Market Barriers are Major Block to Energy Efficiency Investments
February 2007 - Energy Efficiency
Up to 90 percent of energy use in various end-use energy markets is affected by real and persistent market barriers, a new study finds.
The American Council for an Energy-Efficient Economy (ACEEE) conducted the International Energy Agency-funded, five-country study of market barriers that limit private investment in energy-efficient end-use technologies, called “Quantifying the Effects of Market Failures in the End-Use of Energy.”
The study finds that in the U.S., some 50 percent of the major end-uses for energy in the residential sector are affected by just one type of market barrier.
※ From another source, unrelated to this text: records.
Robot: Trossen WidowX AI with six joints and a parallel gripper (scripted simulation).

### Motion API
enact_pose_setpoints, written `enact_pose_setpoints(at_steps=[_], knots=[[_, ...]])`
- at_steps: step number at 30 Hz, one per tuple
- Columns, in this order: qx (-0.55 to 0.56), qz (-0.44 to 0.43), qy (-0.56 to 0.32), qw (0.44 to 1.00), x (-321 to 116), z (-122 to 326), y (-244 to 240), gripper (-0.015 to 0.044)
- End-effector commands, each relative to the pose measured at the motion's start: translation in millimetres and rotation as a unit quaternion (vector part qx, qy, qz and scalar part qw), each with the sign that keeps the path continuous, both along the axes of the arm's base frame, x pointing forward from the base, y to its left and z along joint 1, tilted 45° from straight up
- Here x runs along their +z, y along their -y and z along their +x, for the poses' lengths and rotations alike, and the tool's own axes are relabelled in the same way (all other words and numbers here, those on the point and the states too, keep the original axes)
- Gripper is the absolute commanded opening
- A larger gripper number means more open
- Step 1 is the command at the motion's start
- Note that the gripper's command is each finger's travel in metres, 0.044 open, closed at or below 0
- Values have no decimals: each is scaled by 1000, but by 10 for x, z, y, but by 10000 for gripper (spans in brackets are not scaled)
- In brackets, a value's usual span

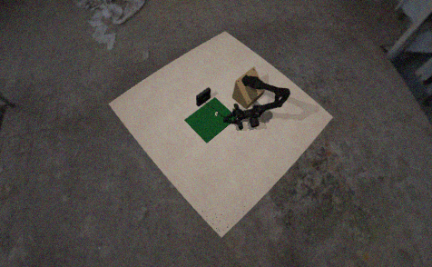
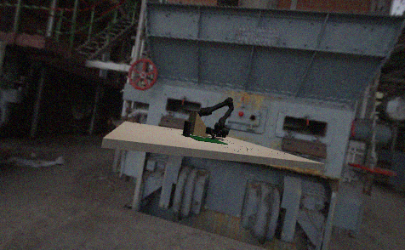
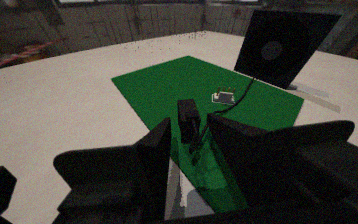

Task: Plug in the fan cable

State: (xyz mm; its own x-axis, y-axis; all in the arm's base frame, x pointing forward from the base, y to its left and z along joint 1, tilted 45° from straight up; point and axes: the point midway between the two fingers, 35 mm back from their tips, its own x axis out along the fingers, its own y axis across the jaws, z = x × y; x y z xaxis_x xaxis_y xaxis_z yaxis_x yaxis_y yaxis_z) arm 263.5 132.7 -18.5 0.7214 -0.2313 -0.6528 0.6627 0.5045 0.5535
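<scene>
Two parted fingers beside plug (image 3: 188,120); seemingly apart from header (image 3: 223,96)

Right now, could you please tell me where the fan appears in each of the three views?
Top: the fan is a small dark block just beyond the green board's upper-left edge.
Exterior: the dark block at the board's left end.
Wrist: the large black square upper right, behind the board.
Shared landmark: the green board.
</scene>
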Motion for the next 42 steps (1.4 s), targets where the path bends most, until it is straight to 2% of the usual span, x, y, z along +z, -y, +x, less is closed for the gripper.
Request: enact_pose_setpoints(at_steps=[1, 7, 8, 25, 42], knots=[[8, -6, -24, 1000, -33, 22, 27, 271], [25, -14, -76, 997, -101, 54, 98, 429], [28, -15, -84, 996, -112, 58, 110, 440], [84, -5, -216, 973, -232, 88, 307, 440], [149, 50, -314, 936, -231, 66, 473, 440]])
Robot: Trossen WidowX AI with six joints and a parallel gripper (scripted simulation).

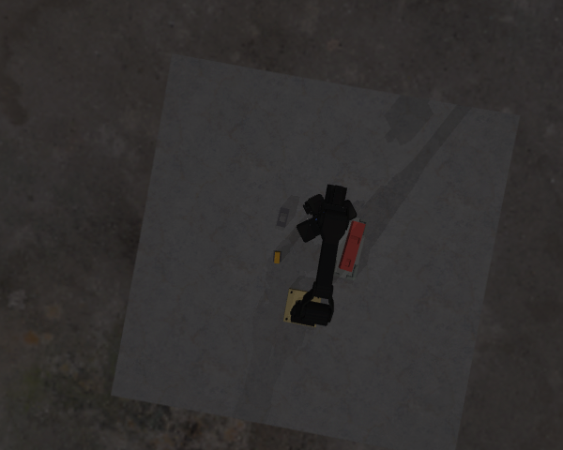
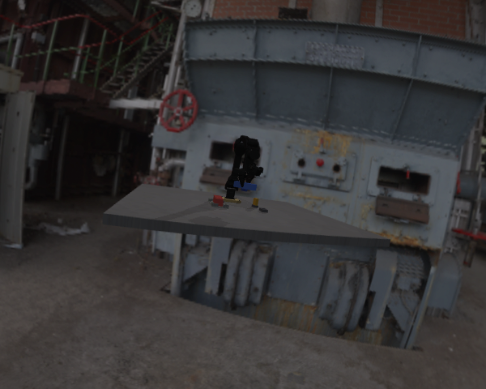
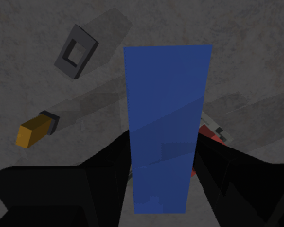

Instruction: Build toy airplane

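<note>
Red block fuselage (image 1: 351, 250) (image 2: 218, 201) in cradle. Gripper (image 2: 244, 184) (image 3: 157, 132) clamped on flat blue wing (image 2: 245, 185) (image 3: 167, 95), unfitted; orange fin (image 1: 277, 257) (image 2: 255, 202) (image 3: 32, 130) waits.

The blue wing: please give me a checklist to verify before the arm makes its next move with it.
1. Wing held between the gripper's fingers: ok.
2. Wing raised above the table: ok.
3. Red fuselage in the jig: ok, but cannot tell if it is fully flat.
4. Wing positioned over the fuselage: not ok, the top view shows the gripper beside it.
5. Wing's tab lined up with its socket: cannot tell, the tab is hidden.
6. Orange tail fin fitted on the fuselage: not ok, it stands apart.
</note>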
The project involved research experts from Australia, Japan, the Netherlands, Norway, and the United States, under the guidance of and with funding support from the International Energy Agency. Energy agencies in each country supported their case study research, with methodology, project management, and reporting coordinated by ACEEE.
The study focused on two main types of barriers:
- “Principal-agent” barriers, in which one party makes decisions regarding the energy efficiency of a building or energy-using device as an “agent” on behalf of the “principal,” the party that pays the end-use energy bill.
- “Information-cost” barriers, sometimes called transaction-cost or search-cost barriers, where energy users are not willing or able to invest the time and cost necessary to find the economically optimal efficiency choice when buying energy-using products.
A sample of findings indicates that 40-90 percent of commercial leased office space energy use is affected by the principal-agent barrier alone.